- [Work to be completed] Below are entries; output exactly the lines from the one with "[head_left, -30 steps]" to the one with "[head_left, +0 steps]", both included, and nothing else.

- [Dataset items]
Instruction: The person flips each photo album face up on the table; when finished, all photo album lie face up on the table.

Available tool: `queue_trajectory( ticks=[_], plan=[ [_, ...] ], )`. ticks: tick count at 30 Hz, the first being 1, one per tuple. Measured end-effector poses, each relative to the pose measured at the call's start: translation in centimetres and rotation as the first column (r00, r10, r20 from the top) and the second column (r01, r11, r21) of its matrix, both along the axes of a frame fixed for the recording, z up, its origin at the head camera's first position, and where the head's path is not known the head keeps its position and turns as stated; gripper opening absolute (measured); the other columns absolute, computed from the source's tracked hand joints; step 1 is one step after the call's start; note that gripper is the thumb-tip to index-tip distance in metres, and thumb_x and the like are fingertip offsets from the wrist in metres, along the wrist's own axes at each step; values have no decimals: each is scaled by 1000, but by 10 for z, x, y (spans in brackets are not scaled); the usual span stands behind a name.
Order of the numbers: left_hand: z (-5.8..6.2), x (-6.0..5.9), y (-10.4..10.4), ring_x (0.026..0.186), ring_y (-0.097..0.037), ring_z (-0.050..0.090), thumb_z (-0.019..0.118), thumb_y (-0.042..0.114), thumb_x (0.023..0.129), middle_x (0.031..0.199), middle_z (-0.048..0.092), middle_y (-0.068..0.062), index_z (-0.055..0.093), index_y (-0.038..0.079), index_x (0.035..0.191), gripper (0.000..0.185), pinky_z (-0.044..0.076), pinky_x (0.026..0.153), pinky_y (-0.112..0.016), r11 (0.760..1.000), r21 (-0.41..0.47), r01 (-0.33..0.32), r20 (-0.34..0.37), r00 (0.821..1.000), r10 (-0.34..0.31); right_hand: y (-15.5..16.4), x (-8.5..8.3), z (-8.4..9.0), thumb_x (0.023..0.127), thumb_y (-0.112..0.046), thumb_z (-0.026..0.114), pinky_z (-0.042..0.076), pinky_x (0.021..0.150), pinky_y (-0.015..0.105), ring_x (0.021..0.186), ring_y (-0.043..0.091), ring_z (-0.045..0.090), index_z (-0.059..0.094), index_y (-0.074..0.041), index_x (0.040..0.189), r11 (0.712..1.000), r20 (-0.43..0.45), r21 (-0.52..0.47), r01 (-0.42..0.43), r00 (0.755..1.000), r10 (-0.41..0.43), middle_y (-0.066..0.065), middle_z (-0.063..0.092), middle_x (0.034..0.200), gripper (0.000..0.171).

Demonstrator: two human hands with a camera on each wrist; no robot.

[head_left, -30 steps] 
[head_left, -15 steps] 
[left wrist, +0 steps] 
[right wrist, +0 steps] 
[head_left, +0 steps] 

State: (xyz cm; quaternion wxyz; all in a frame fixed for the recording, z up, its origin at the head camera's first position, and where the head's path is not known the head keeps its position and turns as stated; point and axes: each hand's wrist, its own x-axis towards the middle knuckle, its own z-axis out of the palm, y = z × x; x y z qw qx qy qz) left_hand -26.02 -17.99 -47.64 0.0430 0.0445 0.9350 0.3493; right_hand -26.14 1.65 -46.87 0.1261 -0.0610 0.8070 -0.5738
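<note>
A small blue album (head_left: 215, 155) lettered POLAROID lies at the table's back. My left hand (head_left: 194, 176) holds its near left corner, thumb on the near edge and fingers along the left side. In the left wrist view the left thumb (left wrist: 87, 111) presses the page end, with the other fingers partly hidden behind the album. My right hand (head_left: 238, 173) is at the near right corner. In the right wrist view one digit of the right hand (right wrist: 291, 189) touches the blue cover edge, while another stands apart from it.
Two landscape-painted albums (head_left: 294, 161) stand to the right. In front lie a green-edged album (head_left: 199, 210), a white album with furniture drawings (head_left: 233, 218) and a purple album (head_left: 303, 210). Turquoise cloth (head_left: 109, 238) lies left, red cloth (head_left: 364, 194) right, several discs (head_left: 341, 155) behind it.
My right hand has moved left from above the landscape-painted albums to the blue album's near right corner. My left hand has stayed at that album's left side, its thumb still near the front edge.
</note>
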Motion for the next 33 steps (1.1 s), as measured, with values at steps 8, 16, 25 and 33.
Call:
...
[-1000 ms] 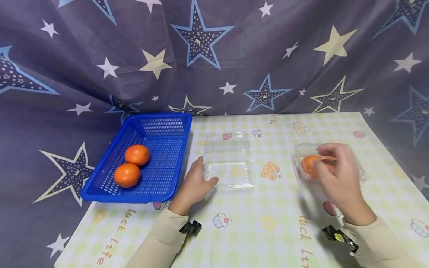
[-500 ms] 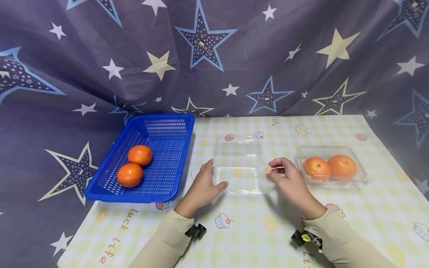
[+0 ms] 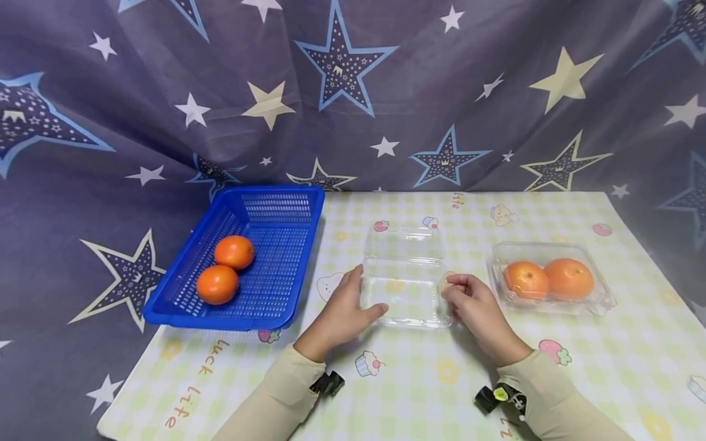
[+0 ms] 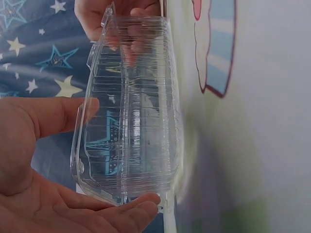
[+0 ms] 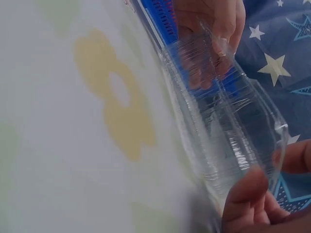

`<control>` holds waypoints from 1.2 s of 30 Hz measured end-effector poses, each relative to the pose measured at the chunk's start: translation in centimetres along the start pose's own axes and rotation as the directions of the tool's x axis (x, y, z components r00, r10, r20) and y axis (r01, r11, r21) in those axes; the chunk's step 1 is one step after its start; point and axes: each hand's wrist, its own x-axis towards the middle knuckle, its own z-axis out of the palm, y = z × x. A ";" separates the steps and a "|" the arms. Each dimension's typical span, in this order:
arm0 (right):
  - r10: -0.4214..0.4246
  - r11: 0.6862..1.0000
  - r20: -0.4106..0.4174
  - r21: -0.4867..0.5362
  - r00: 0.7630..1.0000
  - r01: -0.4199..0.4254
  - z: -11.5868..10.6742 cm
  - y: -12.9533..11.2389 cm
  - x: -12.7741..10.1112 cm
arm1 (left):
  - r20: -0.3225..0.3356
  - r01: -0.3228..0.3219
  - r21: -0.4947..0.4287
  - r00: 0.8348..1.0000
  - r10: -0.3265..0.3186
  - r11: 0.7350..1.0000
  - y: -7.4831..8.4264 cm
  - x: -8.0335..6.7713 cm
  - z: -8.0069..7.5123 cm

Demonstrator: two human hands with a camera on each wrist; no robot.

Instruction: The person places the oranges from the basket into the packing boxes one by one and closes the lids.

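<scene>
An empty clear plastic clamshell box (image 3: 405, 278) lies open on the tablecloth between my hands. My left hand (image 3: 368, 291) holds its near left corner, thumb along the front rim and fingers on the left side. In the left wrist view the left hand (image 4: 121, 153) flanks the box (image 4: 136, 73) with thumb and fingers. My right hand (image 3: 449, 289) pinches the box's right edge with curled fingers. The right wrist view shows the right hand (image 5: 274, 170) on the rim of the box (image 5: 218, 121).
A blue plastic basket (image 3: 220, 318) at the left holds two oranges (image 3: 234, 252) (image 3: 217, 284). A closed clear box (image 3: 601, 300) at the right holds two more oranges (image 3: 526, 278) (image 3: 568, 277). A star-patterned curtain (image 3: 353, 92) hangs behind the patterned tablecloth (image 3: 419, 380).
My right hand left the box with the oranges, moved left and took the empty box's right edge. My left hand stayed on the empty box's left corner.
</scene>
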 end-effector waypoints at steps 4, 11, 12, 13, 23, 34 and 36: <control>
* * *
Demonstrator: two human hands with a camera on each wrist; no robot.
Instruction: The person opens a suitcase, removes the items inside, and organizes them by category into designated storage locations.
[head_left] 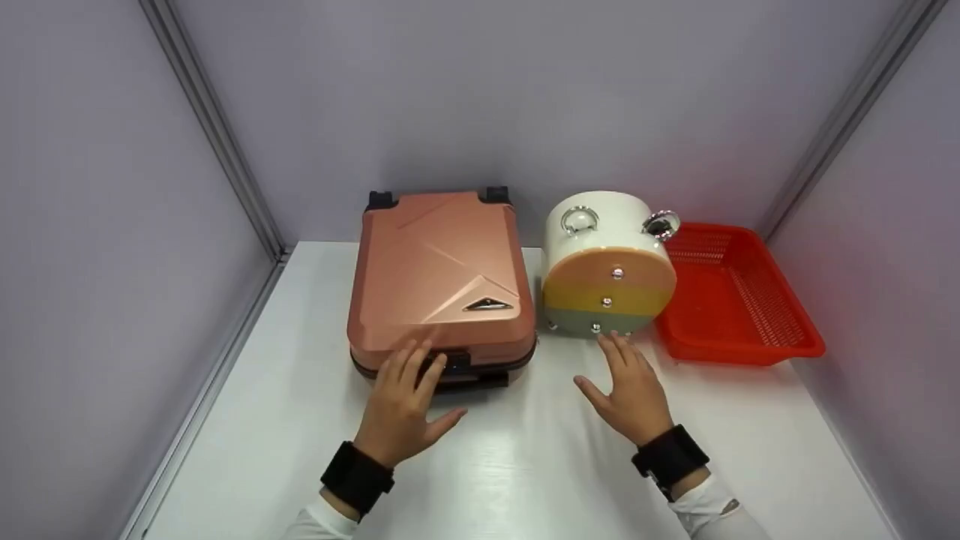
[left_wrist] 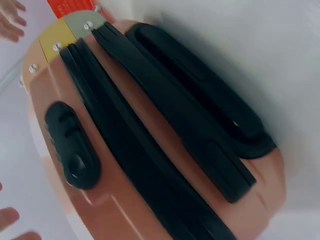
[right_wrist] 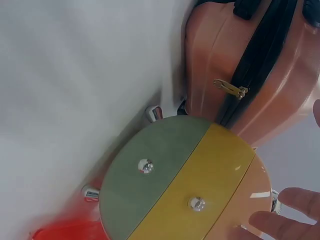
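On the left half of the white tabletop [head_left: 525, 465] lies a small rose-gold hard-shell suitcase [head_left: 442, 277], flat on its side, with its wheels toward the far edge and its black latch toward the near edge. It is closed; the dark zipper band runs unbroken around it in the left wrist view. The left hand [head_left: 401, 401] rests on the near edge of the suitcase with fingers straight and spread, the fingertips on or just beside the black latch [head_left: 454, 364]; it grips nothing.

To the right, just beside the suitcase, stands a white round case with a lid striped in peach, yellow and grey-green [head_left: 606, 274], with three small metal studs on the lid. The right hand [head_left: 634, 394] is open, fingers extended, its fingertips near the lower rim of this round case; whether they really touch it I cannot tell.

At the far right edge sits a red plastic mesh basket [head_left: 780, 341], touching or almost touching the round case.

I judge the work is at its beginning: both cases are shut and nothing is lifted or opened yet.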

- [Task output]
[head_left, -30 steps] 
[head_left, -15 steps] 
[left wrist, +0 steps] 
[right wrist, +0 steps] 
[head_left, +0 steps] 

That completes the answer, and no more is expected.